Mushroom Barley with Caramelized Onions

barley-mushroom

Easy, quick and delicious - this was an attempt to vary Titus' favorite dish: risotto. It's sort of a barley risotto, and it's absolutely great. I know it doesn't look like much, but really, the flavor makes up for it.

You can eat it like we did, on its own, or as a side dish for perhaps a chicken breast or a steak.

Mushroom Barley with Caramelized Onions
serves 2

1 yellow onion, chopped
1 tsp sugar
200 g mushrooms, diced
1 garlic clove, minced
1/2 tsp salt
250 ml barley (I use a quick-cook kind)
500 ml water
1 bouillon cube (chicken), or concentrated chicken stock
olive oil

I use my Le Creuset dutch oven for this dish - use any pot that has a close-fitting lid and that's good for frying.
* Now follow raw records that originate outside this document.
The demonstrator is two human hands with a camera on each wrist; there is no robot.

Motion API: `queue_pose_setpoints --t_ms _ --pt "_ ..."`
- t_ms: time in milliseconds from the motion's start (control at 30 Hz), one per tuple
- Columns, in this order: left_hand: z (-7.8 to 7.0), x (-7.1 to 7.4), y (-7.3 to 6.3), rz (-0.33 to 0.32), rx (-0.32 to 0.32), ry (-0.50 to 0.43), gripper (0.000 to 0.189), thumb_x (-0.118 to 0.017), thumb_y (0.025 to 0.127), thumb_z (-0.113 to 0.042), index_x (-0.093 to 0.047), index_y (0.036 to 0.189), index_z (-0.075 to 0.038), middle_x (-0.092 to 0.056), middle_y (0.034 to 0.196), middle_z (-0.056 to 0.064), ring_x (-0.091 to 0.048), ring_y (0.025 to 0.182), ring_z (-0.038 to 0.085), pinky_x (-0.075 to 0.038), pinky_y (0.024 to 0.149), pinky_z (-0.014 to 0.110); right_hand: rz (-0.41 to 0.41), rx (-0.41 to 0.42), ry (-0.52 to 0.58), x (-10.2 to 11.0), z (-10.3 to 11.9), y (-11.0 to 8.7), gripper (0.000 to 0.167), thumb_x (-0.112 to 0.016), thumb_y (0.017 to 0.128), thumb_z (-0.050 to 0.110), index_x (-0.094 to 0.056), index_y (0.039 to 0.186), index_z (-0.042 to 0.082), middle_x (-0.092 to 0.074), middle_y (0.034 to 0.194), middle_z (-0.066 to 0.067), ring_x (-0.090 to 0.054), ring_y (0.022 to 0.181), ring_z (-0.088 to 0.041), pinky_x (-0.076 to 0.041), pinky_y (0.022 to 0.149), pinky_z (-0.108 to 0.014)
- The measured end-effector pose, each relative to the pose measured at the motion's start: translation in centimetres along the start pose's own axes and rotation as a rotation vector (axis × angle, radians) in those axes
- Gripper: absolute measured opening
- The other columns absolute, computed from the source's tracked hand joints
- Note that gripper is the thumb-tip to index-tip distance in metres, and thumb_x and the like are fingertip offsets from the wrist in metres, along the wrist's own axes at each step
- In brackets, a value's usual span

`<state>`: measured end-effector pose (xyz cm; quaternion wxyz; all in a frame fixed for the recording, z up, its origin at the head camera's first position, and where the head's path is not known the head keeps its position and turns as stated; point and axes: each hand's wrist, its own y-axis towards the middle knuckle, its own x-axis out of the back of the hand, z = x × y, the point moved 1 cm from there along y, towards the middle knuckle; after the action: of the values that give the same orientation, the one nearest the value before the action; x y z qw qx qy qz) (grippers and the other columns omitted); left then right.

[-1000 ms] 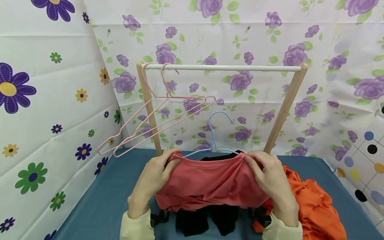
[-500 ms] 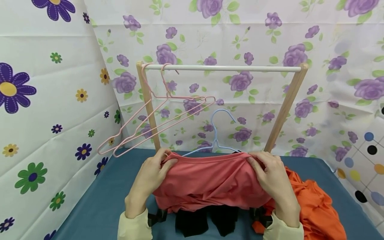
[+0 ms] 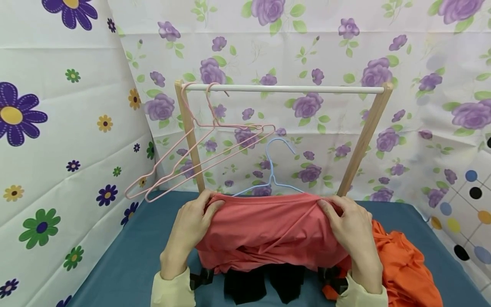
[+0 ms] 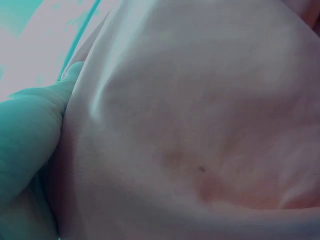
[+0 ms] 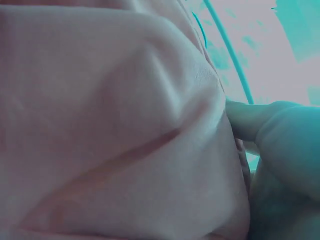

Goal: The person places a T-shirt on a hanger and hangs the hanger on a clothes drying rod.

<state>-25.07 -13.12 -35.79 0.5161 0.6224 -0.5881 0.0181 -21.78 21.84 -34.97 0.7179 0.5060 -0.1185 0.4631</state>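
Note:
A coral-pink garment (image 3: pixel 268 232) is stretched between both hands at the middle of the head view, its lower part bunched. My left hand (image 3: pixel 189 221) pinches its upper left corner, thumb in front. At the upper right corner my right hand (image 3: pixel 350 224) grips the cloth the same way. Behind the garment's top edge rises a light blue clothes hanger (image 3: pixel 271 170); its hook and sloping shoulders show, while its lower part is hidden. Pale cloth (image 4: pixel 190 110) fills most of the left wrist view, and a fold of the cloth (image 5: pixel 115 125) fills much of the right one.
Two pink hangers (image 3: pixel 170 175) hang at the left of a rack's white rail (image 3: pixel 287 89), between wooden posts (image 3: pixel 366 136). Black cloth (image 3: pixel 245 285) lies below the coral garment on the blue table cover (image 3: pixel 119 264). A crumpled orange garment (image 3: pixel 406 264) lies at the right.
My hands have spread slightly apart, pulling the coral garment's top edge tauter. The hanger's hook has shifted right, then back left. Black cloth seen behind the top edge is now hidden.

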Motion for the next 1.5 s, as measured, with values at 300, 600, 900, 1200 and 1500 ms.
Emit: queue_pose_setpoints --t_ms 300,600,900,1200,1500 --pt "0.1 -0.2 0.1 0.004 0.003 0.002 0.015 -0.062 0.097 -0.025 -0.061 0.110 -0.017 -0.052 0.068 -0.010 -0.047 0.058 0.009 -0.038 0.056 0.032 -0.010 0.019 0.052 0.1 -0.4 0.0 0.015 -0.068 0.094 0.025 -0.076 0.100 0.013 -0.069 0.094 -0.010 -0.064 0.085 -0.033 -0.047 0.074 -0.050" --pt "0.2 0.0 0.1 0.036 0.022 -0.027 0.021 -0.064 0.096 -0.024 -0.063 0.115 -0.016 -0.066 0.085 -0.002 -0.053 0.066 0.010 -0.043 0.061 0.033 -0.004 0.006 0.043 0.4 -0.8 -0.2 0.016 -0.071 0.092 0.023 -0.076 0.100 0.010 -0.069 0.094 -0.010 -0.064 0.083 -0.033 -0.048 0.073 -0.050" --pt "0.4 0.2 -0.1 0.079 0.051 -0.003 0.030 -0.066 0.094 -0.027 -0.067 0.121 -0.014 -0.070 0.104 0.007 -0.063 0.081 0.017 -0.049 0.069 0.038 -0.008 0.035 0.060 0.7 -1.1 -0.2 0.012 -0.072 0.091 0.020 -0.076 0.098 0.011 -0.070 0.093 -0.008 -0.065 0.080 -0.029 -0.049 0.070 -0.046" --pt "1.1 0.6 -0.1 0.108 0.076 -0.011 0.030 -0.066 0.093 -0.031 -0.071 0.119 -0.015 -0.071 0.104 0.003 -0.063 0.083 0.015 -0.048 0.071 0.037 -0.002 0.063 0.063 0.8 -1.4 -0.4 0.010 -0.072 0.090 0.013 -0.076 0.099 0.009 -0.070 0.095 -0.009 -0.065 0.082 -0.029 -0.050 0.070 -0.047" --pt "1.7 0.6 -0.1 0.024 0.009 -0.015 0.017 -0.065 0.095 -0.027 -0.074 0.107 -0.018 -0.070 0.098 -0.003 -0.063 0.081 0.012 -0.051 0.072 0.037 0.012 0.096 0.070 0.8 -1.9 -0.3 0.014 -0.071 0.090 0.009 -0.073 0.104 0.006 -0.069 0.099 -0.010 -0.065 0.085 -0.030 -0.049 0.071 -0.046"
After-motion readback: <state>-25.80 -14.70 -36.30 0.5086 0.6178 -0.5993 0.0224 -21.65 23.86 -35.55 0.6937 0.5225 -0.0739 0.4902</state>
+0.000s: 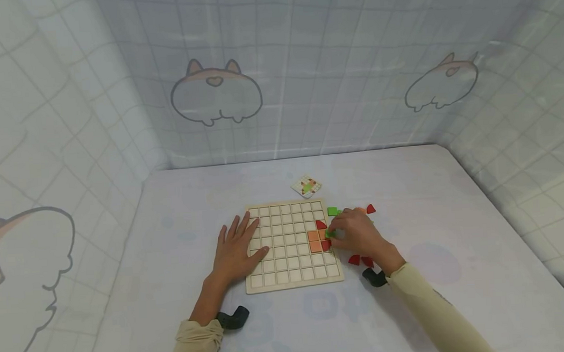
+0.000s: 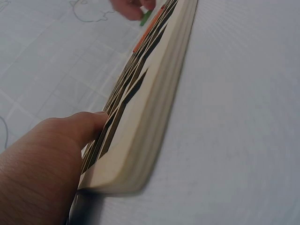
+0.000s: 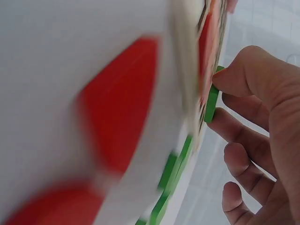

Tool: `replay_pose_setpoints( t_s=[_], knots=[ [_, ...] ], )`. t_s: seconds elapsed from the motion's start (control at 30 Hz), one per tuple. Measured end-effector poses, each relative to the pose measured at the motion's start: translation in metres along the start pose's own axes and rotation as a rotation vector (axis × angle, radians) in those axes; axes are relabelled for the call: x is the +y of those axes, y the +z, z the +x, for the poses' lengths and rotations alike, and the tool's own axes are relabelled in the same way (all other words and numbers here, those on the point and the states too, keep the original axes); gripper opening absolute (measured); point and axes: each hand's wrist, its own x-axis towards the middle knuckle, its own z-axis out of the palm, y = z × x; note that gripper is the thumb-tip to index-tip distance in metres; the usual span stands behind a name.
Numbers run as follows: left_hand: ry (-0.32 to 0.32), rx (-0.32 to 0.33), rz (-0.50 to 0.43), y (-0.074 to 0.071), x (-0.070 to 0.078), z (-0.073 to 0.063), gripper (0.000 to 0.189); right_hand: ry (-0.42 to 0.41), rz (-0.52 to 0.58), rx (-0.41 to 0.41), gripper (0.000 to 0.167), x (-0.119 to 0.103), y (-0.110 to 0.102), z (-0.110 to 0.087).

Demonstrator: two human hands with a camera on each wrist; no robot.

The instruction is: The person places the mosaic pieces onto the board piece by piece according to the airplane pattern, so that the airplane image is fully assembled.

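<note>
A wooden grid board point(image 1: 287, 262) with square cells lies flat on the table. My left hand point(image 1: 235, 251) rests spread on its left edge, thumb over the cells. At the right side of the board, my right hand point(image 1: 358, 236) pinches a green tile point(image 3: 213, 96) between thumb and fingers, close over the cells. Beside that tile, orange square tiles point(image 1: 314, 241) and red quarter-round tiles point(image 1: 321, 225) sit in the grid. In the left wrist view the left thumb point(image 2: 93, 123) presses on the board's rim.
Several loose red pieces point(image 1: 354, 260) and green squares point(image 1: 332, 211) lie right of the board, some partly hidden by the right hand. A small pattern card point(image 1: 306, 186) lies beyond the far edge. Fabric walls point(image 1: 325, 87) with drawings surround the table point(image 1: 201, 197).
</note>
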Motion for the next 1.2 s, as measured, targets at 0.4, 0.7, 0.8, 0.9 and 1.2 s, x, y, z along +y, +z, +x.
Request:
replay_pose_setpoints(
  t_s=[0.4, 0.7, 0.8, 0.9, 1.2],
  knots=[
    [0.028, 0.019, -0.014, 0.001, -0.002, 0.001, 0.078, -0.186, 0.075, -0.021, 0.01, -0.028, 0.022, 0.034],
    [0.017, 0.009, -0.013, -0.002, -0.002, 0.001, 0.078, -0.171, 0.028, -0.091, 0.008, -0.035, 0.025, 0.04],
    [0.017, 0.006, -0.008, -0.003, -0.002, 0.001, 0.079, -0.156, 0.048, -0.104, 0.011, -0.035, 0.024, 0.039],
    [0.014, 0.004, -0.003, -0.003, -0.003, 0.001, 0.079, -0.148, 0.069, -0.1, 0.013, -0.034, 0.023, 0.039],
    [0.012, -0.003, -0.006, -0.003, -0.002, 0.001, 0.078, -0.091, 0.112, -0.115, 0.009, -0.029, 0.019, 0.032]
  ],
)
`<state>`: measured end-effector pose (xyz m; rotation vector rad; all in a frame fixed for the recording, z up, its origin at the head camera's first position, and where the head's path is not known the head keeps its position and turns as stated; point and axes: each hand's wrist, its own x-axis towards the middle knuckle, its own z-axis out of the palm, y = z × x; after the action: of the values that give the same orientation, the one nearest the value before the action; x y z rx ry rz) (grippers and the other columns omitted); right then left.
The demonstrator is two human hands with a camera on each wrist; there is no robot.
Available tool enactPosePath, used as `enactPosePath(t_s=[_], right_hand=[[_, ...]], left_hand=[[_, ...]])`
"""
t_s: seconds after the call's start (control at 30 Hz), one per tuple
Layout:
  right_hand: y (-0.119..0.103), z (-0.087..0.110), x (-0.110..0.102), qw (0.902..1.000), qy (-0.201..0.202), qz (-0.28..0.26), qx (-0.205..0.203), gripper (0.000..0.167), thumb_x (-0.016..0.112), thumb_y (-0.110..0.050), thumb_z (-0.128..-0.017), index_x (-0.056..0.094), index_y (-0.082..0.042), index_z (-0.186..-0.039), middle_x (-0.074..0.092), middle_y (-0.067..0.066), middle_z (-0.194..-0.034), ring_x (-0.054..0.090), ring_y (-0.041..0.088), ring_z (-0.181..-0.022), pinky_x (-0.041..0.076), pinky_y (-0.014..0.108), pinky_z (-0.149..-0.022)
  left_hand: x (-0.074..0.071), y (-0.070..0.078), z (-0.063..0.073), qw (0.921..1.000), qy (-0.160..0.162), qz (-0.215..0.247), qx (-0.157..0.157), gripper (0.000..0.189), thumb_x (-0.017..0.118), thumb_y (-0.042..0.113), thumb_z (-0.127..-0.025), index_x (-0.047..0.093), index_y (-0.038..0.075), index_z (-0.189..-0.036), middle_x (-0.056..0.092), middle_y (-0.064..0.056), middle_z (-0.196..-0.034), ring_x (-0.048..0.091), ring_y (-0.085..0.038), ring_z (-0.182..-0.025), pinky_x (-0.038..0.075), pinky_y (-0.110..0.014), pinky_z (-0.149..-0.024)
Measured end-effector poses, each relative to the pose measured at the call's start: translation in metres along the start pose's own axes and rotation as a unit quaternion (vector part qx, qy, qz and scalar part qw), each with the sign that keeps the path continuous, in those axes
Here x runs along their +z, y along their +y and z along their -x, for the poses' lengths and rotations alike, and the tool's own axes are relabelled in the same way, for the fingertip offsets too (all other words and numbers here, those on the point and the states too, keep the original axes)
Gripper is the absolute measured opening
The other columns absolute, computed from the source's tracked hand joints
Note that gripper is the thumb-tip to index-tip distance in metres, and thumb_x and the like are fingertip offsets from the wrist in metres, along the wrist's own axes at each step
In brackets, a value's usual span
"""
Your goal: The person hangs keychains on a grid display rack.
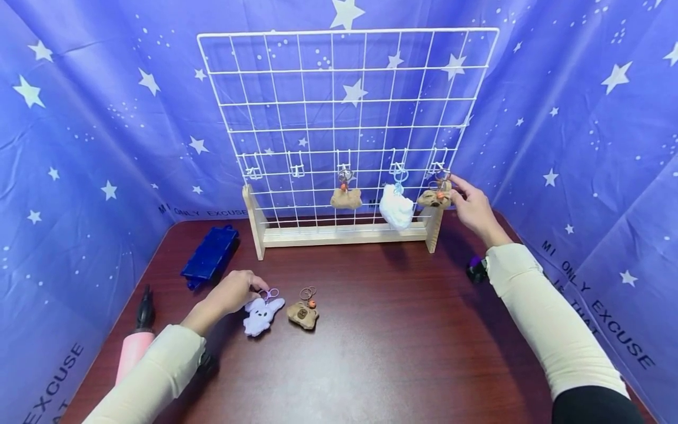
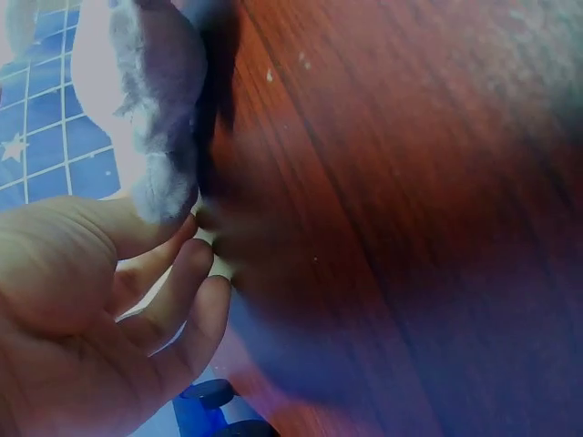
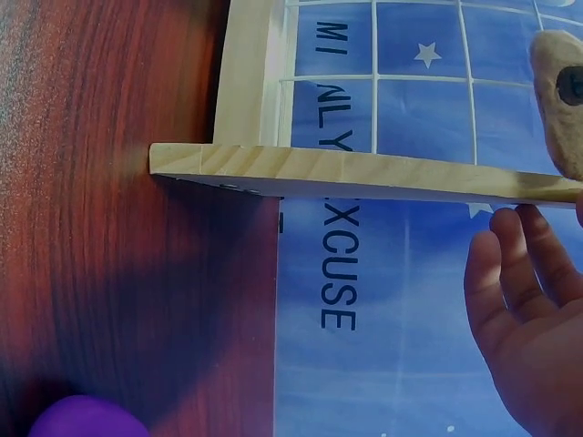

Start by frying the onion in some olive oil for about 5 minutes on medium heat. Add the sugar and fry until the onion is caramelized - a few more minutes. Set aside in a bowl.

Heat some more olive oil, and fry the mushrooms with garlic and salt until the mushrooms have released their liquid. Set aside, in the same bowl as the onions.

Combine the barley, water and bouillon cube in the pot. Bring to a boil, cover with a lid and lower the heat - cook until the barley is soft. (Mine took about ten minutes, but you have to follow the instructions on your package.) Add the mushrooms and onions, and season with more salt and black pepper.